The faster racism and privilege are dismantled, the greater the psychological need to point to racism and privilege.

On American and British campuses, so-called no-platforming—the move to “deny fascists, organized racists and other haters the freedom to spread their poison”—was on the rise. Only an eighth of Americans over the age of 70 believed that “government should be able to prevent statements that are offensive to minority groups.” But a quarter of Americans aged 35 to 70 believed it, and fully 40 percent of adults under 35 did.

An idea of Americans as something other than a people had begun to take hold of the political class: Ours was a “creedal” nation, a country united not by race or by history but by belief in certain ideas.
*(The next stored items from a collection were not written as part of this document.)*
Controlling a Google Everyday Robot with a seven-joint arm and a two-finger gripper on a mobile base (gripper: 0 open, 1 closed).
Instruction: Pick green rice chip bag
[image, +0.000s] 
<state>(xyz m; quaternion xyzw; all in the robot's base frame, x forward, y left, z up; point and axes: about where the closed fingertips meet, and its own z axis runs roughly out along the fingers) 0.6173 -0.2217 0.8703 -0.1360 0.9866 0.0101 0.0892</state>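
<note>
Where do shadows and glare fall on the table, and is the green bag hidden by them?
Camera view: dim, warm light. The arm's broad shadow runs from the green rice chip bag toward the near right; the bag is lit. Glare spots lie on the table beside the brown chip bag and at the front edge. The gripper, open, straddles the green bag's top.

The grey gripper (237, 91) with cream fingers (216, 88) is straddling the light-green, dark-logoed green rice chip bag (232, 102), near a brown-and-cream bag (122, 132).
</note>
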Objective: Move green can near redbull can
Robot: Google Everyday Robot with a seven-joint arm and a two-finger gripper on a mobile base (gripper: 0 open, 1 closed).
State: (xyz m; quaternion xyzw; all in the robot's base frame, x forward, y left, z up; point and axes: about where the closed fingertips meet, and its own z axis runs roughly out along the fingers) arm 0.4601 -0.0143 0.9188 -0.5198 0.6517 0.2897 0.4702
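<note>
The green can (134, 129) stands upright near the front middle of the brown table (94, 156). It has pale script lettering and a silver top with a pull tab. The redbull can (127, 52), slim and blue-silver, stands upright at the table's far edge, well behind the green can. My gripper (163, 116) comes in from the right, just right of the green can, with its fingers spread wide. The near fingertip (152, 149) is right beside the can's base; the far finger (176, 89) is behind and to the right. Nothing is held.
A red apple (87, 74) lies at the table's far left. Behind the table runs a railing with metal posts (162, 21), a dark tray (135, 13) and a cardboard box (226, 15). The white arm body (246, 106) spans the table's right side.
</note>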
This sounds like open-mindedness, but if not managed carefully, it can turn into the opposite. A country you can join by simply changing your mind is a country you can fall out of by doing the same. On literally dozens of occasions as president, Barack Obama described highly specific political opinions, always those of his own party, as expressing “who we are” as Americans. Not since the McCarthy era had Americans been told that to disagree with the authorities was to forfeit one’s membership in the American nation.

The Civil Rights Act of 1964 was, as we have noted, a legislative repeal of the First Amendment’s implied right to freedom of association. Over decades it polarized the political parties and turned them into something like secret societies, each of them loyal to a different constitutional understanding. Democrats, loyal to the post-1964 constitution, could not acknowledge (or even see) that they owed their ascendancy to a rollback of the basic constitutional freedoms Americans cherished most. Republicans, loyal to the pre-1964 constitution, could not acknowledge (or even see) that the only way back to the free country of their ideals was through the repeal of the civil rights laws.